Friday , November 22, 2024

The Gimlet Eye: The Perilous Business of Electronic Payments

In putting together this month’s issue, we were struck, as we are every year, with the changes we found with our Annual Field Guide to Alternative Payments. In just the course of the past 12 months, about half a dozen entries have fallen out of our guide because they no longer do business, have been absorbed into other products, or have been acquired. These include some prominent names like Bling Nation and Tempo Payments (shut down) and Google Checkout (absorbed into Google Wallet). Meanwhile, new startups have emerged and are now included, such as Dwolla and LevelUp.

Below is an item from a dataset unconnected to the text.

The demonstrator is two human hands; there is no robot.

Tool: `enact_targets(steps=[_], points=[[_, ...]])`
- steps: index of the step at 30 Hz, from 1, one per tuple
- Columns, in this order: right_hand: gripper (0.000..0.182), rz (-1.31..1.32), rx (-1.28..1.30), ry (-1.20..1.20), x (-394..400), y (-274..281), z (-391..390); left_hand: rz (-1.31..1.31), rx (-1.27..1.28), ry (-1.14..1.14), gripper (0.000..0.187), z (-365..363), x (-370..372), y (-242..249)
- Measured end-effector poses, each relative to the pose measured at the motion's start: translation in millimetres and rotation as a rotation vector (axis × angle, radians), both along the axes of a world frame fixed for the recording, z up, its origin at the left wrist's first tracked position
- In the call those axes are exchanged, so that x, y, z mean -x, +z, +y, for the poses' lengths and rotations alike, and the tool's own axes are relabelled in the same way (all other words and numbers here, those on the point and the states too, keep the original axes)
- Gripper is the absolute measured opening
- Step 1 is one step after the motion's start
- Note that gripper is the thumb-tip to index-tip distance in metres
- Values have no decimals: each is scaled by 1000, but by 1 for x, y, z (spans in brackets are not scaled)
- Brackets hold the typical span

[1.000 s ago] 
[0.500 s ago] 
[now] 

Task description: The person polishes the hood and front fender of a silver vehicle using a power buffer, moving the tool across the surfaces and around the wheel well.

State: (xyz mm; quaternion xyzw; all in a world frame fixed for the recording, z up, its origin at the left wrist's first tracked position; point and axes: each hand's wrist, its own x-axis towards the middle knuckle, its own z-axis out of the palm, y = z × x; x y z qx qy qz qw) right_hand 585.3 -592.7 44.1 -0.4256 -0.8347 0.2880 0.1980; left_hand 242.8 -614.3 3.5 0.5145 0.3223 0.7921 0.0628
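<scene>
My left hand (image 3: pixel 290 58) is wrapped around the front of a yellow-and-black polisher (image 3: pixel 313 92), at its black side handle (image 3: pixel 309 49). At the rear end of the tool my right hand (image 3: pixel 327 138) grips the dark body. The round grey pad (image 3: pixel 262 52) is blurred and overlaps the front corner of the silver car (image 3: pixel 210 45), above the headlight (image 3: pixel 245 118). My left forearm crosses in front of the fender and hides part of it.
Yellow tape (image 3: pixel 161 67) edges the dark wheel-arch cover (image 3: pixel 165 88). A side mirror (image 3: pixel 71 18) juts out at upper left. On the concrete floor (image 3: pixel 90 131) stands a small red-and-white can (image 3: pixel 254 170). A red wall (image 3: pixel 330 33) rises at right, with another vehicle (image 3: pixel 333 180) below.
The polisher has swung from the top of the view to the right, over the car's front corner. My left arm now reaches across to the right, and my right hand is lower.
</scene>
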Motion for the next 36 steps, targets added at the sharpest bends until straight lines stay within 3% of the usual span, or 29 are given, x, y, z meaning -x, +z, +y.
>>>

This process got us thinking about just how forbidding this market is for alternatives to the major-brand payments networks, and about what it takes for startups to succeed. Much of our coverage since we started eight years ago has dealt, one way or another, with these questions. But this month, in tandem with our Field Guide, we’ve included a cautionary piece by contributing writer Eric Grover. Eric takes us on a tour of failed payments initiatives across the continents, and reminds us how susceptible entrepreneurs are to the siren song of “doing things better” than Visa and MasterCard.

More than that, both the Guide and Eric’s article show the volatility of the startup market in payments, while Eric ventures some ideas about what entrepreneurs must do make their projects take root. Chief among these, he says, is to find that elusive pathway to critical mass—that great mass of consumers whose adoption and use of a product ensure at least its short-term success. Many are the payments ventures that appealed to merchants with, say, lower acceptance costs or sophisticated data security, only to find no purchase with consumers.

As it turns out in all too many cases, the startup’s ideas for doing things better than the incumbents are notions the incumbents once entertained—and rejected for good reason.

That most payments startups fail, though, doesn’t discredit every idea that comes along. Nor does this fact discourage entrepreneurs, which is one of the glories of the payments business. The hurdle consumers set for new systems is high, but not insurmountable. The new idea must improve, in some overwhelmingly compelling way, how they make payments now. This is one of the reasons, for example, why card-based contactless payments have struggled. Tapping or waving a card, while interesting, doesn’t improve enough on swiping one.

We’ll see in a few years’ time which of the entries in this 2012 Field Guide will have found that path to mass usage. History tells us some will, but also cautions that the way is narrow and hard.